O
tragicômico Brasil
Por
Alessandra Leles Rocha
Será mesmo que todos os problemas
do mundo e do Brasil cabem na medida da censura cultural 1?
Seria cômico se não fosse trágico ter que fazer essa pergunta, tomando como
ponto de partida apenas algumas notícias divulgadas.
“Inflação
é maior para fevereiro desde 2015 e vai a 10,54% em 12 meses” 2. “Após alta dos combustíveis, mercado
eleva para 6,45% estimativa para inflação em 2022”3.
“Aneel aprova novo empréstimo bancário de R$10,5 bi ao setor elétrico e
consumidor paga. Recursos vão cobrir custos extras pela crise energética do ano
passado. Empréstimo será pago com dinheiro de um novo encargo aplicado à conta
de luz a partir de 2023” 4. “Alta nos
preços dos alimentos faz procura por marcas mais baratas aumentar” 5. ...
Bem, se ainda resta algum ser
humano, nesse país, que ainda não se deu conta das conjunturas socioeconômicas
atuais é oportuno estourar-lhe a sua bolha de alienação.

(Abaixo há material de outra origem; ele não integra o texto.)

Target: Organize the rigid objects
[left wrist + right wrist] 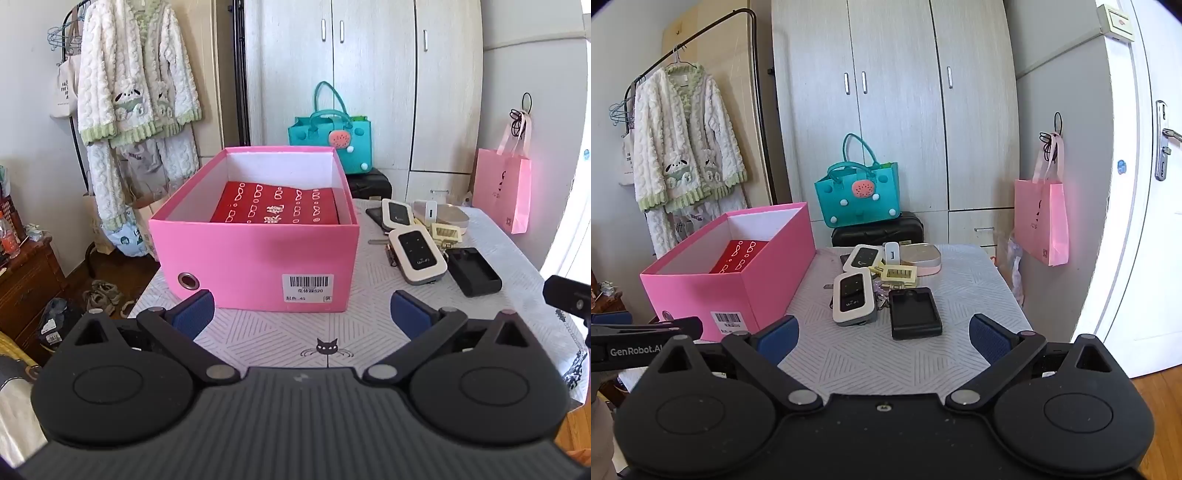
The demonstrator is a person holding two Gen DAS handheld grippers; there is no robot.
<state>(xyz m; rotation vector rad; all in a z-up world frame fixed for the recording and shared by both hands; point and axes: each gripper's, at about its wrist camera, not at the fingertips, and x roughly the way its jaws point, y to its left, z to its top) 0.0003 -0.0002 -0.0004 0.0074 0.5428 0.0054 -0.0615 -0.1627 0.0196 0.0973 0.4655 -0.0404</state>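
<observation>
An open pink box stands on the table's left side with a red box inside; it also shows in the right wrist view. Right of it lie small devices: a white WiFi router, a second white router, a black charger cradle, a yellow piece and a pink-white case. My left gripper is open and empty just before the pink box. My right gripper is open and empty before the devices.
The table has a patterned white cloth. A teal bag sits on a black case behind the table. A pink paper bag hangs at the right. A clothes rack stands at the left, wardrobes behind.
</observation>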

Afinal de contas, o momento
reflete um somatório de crises. Infelizmente, a política econômica proposta
pelo atual governo “flopou” de saída,
na medida em que se mostrou idealizada sobre uma realidade brasileira que nunca
existiu. De modo que sozinha, ela já causaria estragos inimagináveis.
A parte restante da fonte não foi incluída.